Canadian is a good look for you, Ebs. (photo: Tricia Hall/flickr)
The 2012 IIHF World Championship is set to take place between May 4th and 20th, with three games on May 4th and the medal games happening on the 20th. It will be held in Helsinki, Finland, and Stockholm, Sweden.
This year, the tournament has a new format. The preliminary and qualification rounds have been made into one round with two pools of eight teams. Group A (Finland, Canada, USA, Switzerland, Slovakia, Belarus, France and Kazakhstan) will play in Helsinki for this round, while Group B (Russia, Sweden, Czech Republic, Germany, Norway, Latvia, Denmark and Italy) will face off in Stockholm. The top four teams from each group advance to the quarterfinals. According to Wikipedia, “This was done as it rewards consistently strong teams instead of those who make ‘upsets’.” The semifinals and medal games will all take place in Finland.
There are three other divisions that exist in separate tournaments; Division I, Division II and Division III play in Slovenia, Poland, Iceland, Bulgaria and Turkey. I didn’t even know that Great Britain had a men’s hockey team. Shows what I know, I guess.
Edmonton Oilers RW Jordan Eberle accepted his invitation to play for Team Canada at this tournament; the entire roster has yet to be announced. Predicted forwards include Eric Staal, Jarome Iginla, Ryan Getzlaf, Corey Perry and Rick Nash – all of whom won gold with Team Canada at the 2010 Winter Olympics in Vancouver – along with stars like Martin St. Louis, Steven Stamkos, Jamie Benn and Evander Kane. Sportsnet predicted the entire roster, naming Eberle as one of their third-line forwards, as well as Ryan Nugent-Hopkins as an extra in the forwards department, and Devan Dubnyk as an extra in the blue paint.
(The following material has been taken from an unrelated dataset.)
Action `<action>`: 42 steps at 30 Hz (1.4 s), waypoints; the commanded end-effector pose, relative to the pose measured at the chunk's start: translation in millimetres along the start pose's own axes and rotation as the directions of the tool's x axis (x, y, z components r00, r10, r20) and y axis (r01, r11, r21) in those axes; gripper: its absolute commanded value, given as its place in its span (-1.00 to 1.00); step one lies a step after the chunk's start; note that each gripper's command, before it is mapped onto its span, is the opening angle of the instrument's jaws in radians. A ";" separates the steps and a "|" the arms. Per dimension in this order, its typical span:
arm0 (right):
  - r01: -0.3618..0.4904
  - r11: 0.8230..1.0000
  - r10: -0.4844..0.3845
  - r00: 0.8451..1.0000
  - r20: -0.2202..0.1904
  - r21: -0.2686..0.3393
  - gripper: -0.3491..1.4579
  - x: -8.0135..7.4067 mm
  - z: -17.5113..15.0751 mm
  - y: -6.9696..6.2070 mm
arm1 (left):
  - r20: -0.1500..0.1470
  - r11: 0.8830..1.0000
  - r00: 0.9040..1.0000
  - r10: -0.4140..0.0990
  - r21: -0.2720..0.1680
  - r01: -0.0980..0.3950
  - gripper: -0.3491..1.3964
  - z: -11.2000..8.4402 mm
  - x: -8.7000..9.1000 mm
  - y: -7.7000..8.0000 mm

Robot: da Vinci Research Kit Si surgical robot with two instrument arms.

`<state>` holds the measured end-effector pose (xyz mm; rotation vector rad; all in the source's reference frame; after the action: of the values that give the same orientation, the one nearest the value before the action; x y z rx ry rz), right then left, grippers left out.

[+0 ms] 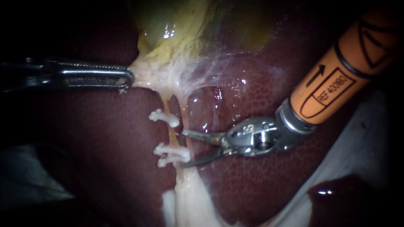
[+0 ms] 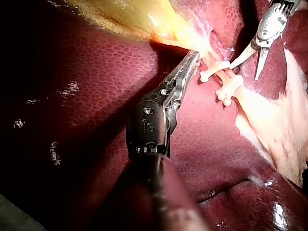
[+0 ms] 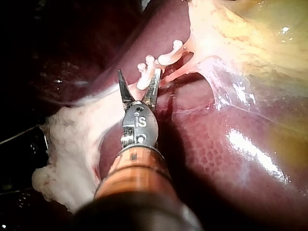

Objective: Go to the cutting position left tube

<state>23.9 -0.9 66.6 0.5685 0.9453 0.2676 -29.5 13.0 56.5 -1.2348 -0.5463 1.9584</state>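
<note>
Pale yellow and thin, the left tube [image 1: 171, 134] runs down from the white tissue [image 1: 160, 77] at the neck of the gallbladder [image 1: 168, 25] and over the dark red liver [image 1: 101, 159]. It carries an upper clip [image 1: 163, 117] and, further down, lower clips [image 1: 170, 153] set close together, with a short bare stretch of tube between them. My right instrument [image 1: 184, 149], orange-shafted and ending in two slim blades, comes in from the right with its blades released and a wide gap between them. The tips sit just at the tube's right side: the upper blade's tip reaches the bare stretch between the clips, and the lower blade's tip lies just beside the lower clips. In the right wrist view the lower clips show in the gap between the blade tips, with the upper clip ahead of them. Whether the tube is already inside the blades or only just ahead of their tips I cannot tell. My left instrument [image 1: 128, 77] comes in from the left, well above the clips. Its long ridged jaws are clenched on the white tissue, which is drawn to a point toward them, with thin webs of it stretched across the liver beside the tube.
</note>
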 end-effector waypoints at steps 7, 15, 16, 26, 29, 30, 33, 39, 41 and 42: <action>-0.030 0.999 0.031 0.999 -0.019 0.038 0.98 -1.1 0.9 2.0 | 0.000 1.000 1.000 0.000 0.000 0.000 -1.00 0.0 0.1 0.0; -0.002 0.997 0.005 1.000 -0.030 0.082 0.98 -2.3 1.2 3.4 | 0.000 1.000 1.000 0.000 0.000 0.000 -1.00 0.0 0.1 0.0; 0.003 0.996 -0.001 0.999 -0.033 0.088 0.98 -2.4 1.3 3.5 | 0.000 1.000 1.000 0.000 0.000 0.000 -1.00 0.0 0.1 0.0; 0.050 0.988 -0.039 0.997 -0.073 0.148 0.98 -1.7 2.8 4.0 | 0.000 1.000 1.000 0.000 0.001 0.000 -1.00 0.1 0.1 0.1; 0.066 0.983 -0.052 0.995 -0.088 0.169 0.98 -1.3 3.4 3.9 | 0.000 1.000 1.000 0.000 0.002 0.000 -1.00 0.0 0.1 0.2; 0.072 0.982 -0.057 0.995 -0.088 0.176 0.96 -1.1 3.7 3.8 | 0.000 1.000 1.000 0.000 0.002 0.000 -1.00 0.1 0.1 0.2; 0.084 0.978 -0.068 0.994 -0.087 0.190 0.94 -0.9 4.4 3.7 | 0.000 1.000 1.000 0.000 0.002 0.000 -1.00 0.1 0.1 0.2; 0.073 0.976 -0.050 0.992 -0.115 0.203 0.85 0.1 6.0 3.6 | -0.001 1.000 1.000 -0.001 0.003 0.001 -1.00 0.2 0.1 0.2; 0.043 0.977 -0.017 0.992 -0.127 0.208 0.85 0.7 6.6 3.6 | -0.001 1.000 1.000 -0.001 0.003 0.001 -1.00 0.2 0.1 0.3; 0.037 0.977 -0.010 0.991 -0.132 0.208 0.85 0.9 6.9 3.6 | -0.001 1.000 1.000 -0.001 0.003 0.001 -1.00 0.2 0.2 0.3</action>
<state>30.5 0.1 71.1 0.7454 1.1186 0.1924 -29.9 13.0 56.3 -1.2336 -0.5432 1.9577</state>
Eberle is well known for his incredibly clutch goal back at the 2009 World Juniors – the Canada/Russia semifinal game that was 5-4 in favour of the Russians; 5.4 seconds were left on the clock when Jordan Eberle tied the game up to send it into overtime, later winning it in the shootout to carry Canada to the gold medal game. Canada won their fifth gold medal in a row that year.
I’m looking forward to hearing the rest of the rosters – and hopefully seeing Canada take home the gold (before doing it again at the 2014 Olympics).